After earning my doctorate in English in 2016, I worked as a lecturer at Fordham University and received a postdoctoral fellowship with the Futures Initiative at the CUNY Graduate Center, which gave me invaluable administrative experience and ample time to develop my research. I finally landed a tenure-track position at Florida State University two years after completing my PhD, which led me to do something I never thought possible: I moved away from New York City. Now, I am heading into my third year in Tallahassee working at Florida State University; I am thrilled to have found a supportive and engaging community of friends, colleagues, and students, doing work that I find both intellectually stimulating and challenging. It still feels strange to encounter students who have joined the English graduate program at FSU to work with me; who have read and are excited about my research. It is a reminder that the work I do has meaning and purpose and can impact more people than I even realize. For this reason too, I am constantly reminded of the wonderful mentorship I received at Queens College, the people who first gave me models for the kind of scholar and teacher I want to be and I strive to carry on their work by being there for my students in the same way.

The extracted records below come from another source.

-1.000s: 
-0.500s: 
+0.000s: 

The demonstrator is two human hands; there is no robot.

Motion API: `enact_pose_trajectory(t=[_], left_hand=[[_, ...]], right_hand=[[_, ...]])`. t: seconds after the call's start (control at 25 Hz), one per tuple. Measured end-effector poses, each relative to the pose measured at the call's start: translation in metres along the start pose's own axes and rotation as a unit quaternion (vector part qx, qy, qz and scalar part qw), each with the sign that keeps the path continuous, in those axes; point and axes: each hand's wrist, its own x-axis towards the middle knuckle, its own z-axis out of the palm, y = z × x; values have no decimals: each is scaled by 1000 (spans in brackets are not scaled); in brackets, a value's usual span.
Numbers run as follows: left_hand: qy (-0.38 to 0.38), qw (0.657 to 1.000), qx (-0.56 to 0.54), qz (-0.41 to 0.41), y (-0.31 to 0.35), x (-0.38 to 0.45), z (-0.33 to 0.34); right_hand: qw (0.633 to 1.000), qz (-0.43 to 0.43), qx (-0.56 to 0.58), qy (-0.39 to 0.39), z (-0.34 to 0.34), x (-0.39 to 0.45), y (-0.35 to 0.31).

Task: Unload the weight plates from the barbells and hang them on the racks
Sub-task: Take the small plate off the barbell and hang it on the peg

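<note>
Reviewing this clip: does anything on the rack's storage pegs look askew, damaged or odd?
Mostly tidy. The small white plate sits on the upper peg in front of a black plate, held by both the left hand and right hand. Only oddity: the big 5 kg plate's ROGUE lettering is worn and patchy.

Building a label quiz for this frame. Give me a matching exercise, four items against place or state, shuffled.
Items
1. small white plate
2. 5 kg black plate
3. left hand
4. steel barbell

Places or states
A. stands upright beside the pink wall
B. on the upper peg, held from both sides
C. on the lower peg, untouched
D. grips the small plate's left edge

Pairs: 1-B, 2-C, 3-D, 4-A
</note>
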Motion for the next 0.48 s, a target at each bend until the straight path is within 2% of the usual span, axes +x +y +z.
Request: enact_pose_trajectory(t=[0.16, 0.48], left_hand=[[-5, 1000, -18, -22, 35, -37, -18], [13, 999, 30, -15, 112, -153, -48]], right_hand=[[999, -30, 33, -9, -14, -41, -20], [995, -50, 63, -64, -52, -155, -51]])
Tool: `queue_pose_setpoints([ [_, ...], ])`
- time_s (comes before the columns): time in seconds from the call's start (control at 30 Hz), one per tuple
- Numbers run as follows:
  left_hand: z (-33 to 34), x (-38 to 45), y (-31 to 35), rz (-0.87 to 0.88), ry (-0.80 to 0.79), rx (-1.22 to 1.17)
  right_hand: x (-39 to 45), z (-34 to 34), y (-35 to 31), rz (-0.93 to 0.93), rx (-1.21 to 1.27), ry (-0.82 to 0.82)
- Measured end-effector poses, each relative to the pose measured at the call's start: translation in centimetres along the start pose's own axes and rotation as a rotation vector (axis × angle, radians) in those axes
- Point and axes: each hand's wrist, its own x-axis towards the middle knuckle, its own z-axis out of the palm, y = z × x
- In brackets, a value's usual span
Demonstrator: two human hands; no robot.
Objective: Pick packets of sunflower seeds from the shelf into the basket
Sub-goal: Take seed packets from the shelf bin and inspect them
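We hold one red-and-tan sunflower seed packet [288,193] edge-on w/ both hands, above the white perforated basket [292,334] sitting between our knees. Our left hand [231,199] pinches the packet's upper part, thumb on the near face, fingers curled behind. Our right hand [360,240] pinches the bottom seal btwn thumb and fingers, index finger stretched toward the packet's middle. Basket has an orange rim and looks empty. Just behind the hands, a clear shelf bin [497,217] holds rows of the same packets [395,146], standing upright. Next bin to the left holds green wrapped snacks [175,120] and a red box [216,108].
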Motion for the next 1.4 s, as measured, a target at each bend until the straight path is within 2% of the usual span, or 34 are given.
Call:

In light of all of the uncertainty and anxieties that come with the recent global pandemic and the ongoing struggle of living in a country founded on racism and the devaluation of minoritized life, I understand that what we do in the classroom has transformative potential; it can change the way students perceive themselves and the worlds they live in; it can open up new opportunities and show them how they might achieve things they never even dreamed possible. This is what propels me to continue doing the work that I do; it is my way of paying forward the generosity, kindness, and care that has helped me get where I am today.